Il est vrai que le nombre de personnes atteintes de maladies de longue durée a atteint un niveau record l’année dernière, avec 2,8 millions de personnes qui ne travaillent pas pour cause de maladie. Mais cela n’est pas le résultat de gens ordinaires qui s’inscrivent comme malades pour escroquer le système de protection sociale afin de recevoir des allocations, comme Sunak voudrait nous le faire croire.

L’énorme augmentation du nombre de personnes malades a été causée par la gestion fatale et chaotique de la pandémie de Covid par les conservateurs. Et plus d’une décennie d’austérité conservatrice qui a conduit près de huit millions de personnes bloquées sur les listes d’attente du NHS. Les personnes au début de la vingtaine sont également plus susceptibles de ne pas travailler en raison de problèmes de santé que celles au début de la quarantaine.

Cela est dû à une augmentation significative des problèmes de santé mentale chez les jeunes. Des années de réduction des services signifient que les jeunes n’ont pas accès à l’aide ou doivent attendre trop longtemps pour l’obtenir. La dernière annonce de coupes budgétaires n’est que la dernière attaque des conservateurs contre les plus démunis.

L’automne dernier, le gouvernement a annoncé un renforcement du test de capacité de travail, utilisé pour identifier les personnes qui ont droit aux allocations et qui ne sont pas censées chercher du travail. Les changements obligeront des centaines de milliers de personnes souffrant de problèmes de santé mentale et de mobilité à chercher du travail à domicile ou à voir leurs prestations réduites de 4 680 £ par an.

Dans un contexte de crise du coût de la vie, les citoyens ordinaires sont déjà en difficulté. Les réductions des aides sociales ne feront qu’aggraver la crise pour un plus grand nombre de personnes. L’ambition à long terme de Sunak est de se débarrasser complètement de l’assurance nationale. Au coût de 46 milliards de livres sterling par an, il affirme vouloir mettre fin à la « double imposition ». Mais ce n’est que début 2022 que Boris Johnson a introduit une augmentation de l’assurance nationale afin de « donner au NHS les fonds dont il a besoin pour rattraper le retard ».

Il a déclaré que cette augmentation visait également à résoudre « le problème à long terme de la protection sociale ». Mais le NHS et les services sociaux se sont effondrés. Ce qui a changé, c’est que les conservateurs visent les élections générales. Ils font des promesses électoralistes aux dépens de ceux qui en ont le plus besoin.


Les travaillistes refusent de taxer les riches

Rachel Reeves, la chancelière fantôme du Labour, a refusé d’exclure des coupes radicales dans les services publics si le parti remportait les prochaines élections.

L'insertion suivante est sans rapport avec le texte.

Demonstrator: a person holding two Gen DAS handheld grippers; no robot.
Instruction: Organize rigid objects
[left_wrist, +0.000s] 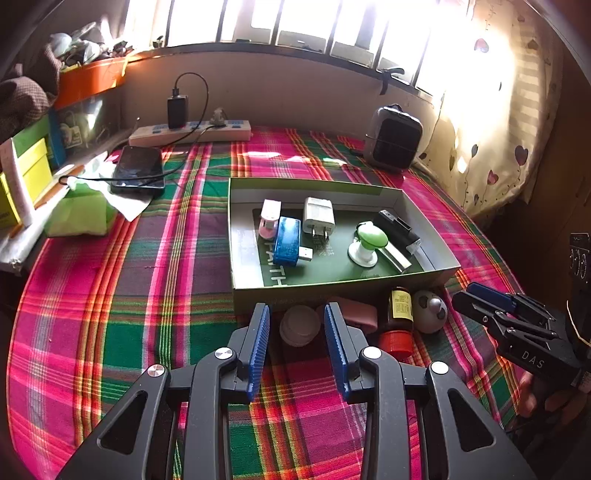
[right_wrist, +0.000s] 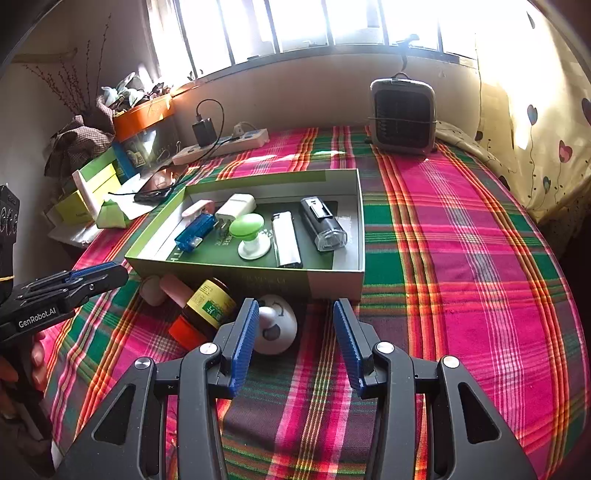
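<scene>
A shallow green box (left_wrist: 332, 293) (right_wrist: 255, 275) lies on the plaid cloth. Inside are a pink item (left_wrist: 269, 219), a blue USB device (left_wrist: 286, 242), a white charger (left_wrist: 318, 218), a green-topped knob (left_wrist: 369, 240), a white lighter (right_wrist: 286, 240) and a black device (right_wrist: 323, 223). In front of the box lie a white round piece (left_wrist: 299, 326), a pink piece (left_wrist: 356, 312), a brown bottle (left_wrist: 399, 314) (right_wrist: 208, 306) with a red cap, and a white egg-shaped item (left_wrist: 428, 310) (right_wrist: 275, 328). My left gripper (left_wrist: 296, 308) (right_wrist: 118, 271) is open over the round piece. My right gripper (right_wrist: 295, 304) (left_wrist: 467, 295) is open beside the egg, holding nothing.
A power strip (left_wrist: 192, 133) with a black adapter and a phone (left_wrist: 138, 170) lie at the back left, beside a green tissue pack (left_wrist: 79, 214) and stacked boxes. A small grey fan (right_wrist: 402, 114) stands at the back right. A curtain (right_wrist: 535, 129) hangs at the right.
</scene>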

Elle a déclaré que le parti travailliste n’était pas « capable de renverser la situation immédiatement » et s’est engagé à s’en tenir à des règles strictes en matière de dépenses. « Les travaillistes sont désormais le parti de la responsabilité économique », a-t-elle déclaré, alors qu’elle ne s’est pas engagée à renflouer les conseils municipaux en faillite.

Les travaillistes se considèrent comme coincés dans une impasse, parce que les conservateurs ont adopté les maigres politiques de collecte de fonds du parti travailliste pour financer les récentes réductions d’impôts. Après avoir refusé d’annuler les réductions d’impôts, le parti travailliste cherche désormais de nouveaux moyens de financer les quelques engagements de dépenses qu’il a tenus. Augmenter l’impôt sur le revenu des riches serait un moyen d’augmenter les revenus.

Une autre solution consisterait à augmenter l’impôt sur les plus-values ​​sur les bénéfices issus de la vente de résidences secondaires, d’entreprises et de biens immobiliers. Une autre solution consisterait à augmenter l’impôt sur les sociétés sur les bénéfices. Et les travaillistes pourraient imposer des impôts exceptionnels sur les bénéfices et un impôt sur la fortune. Au lieu de cela, Starmer et son équipe affirment que rien ne peut être fait. Les travaillistes sont plus soucieux de montrer qu’ils représentent une paire de mains sûres pour la classe capitaliste.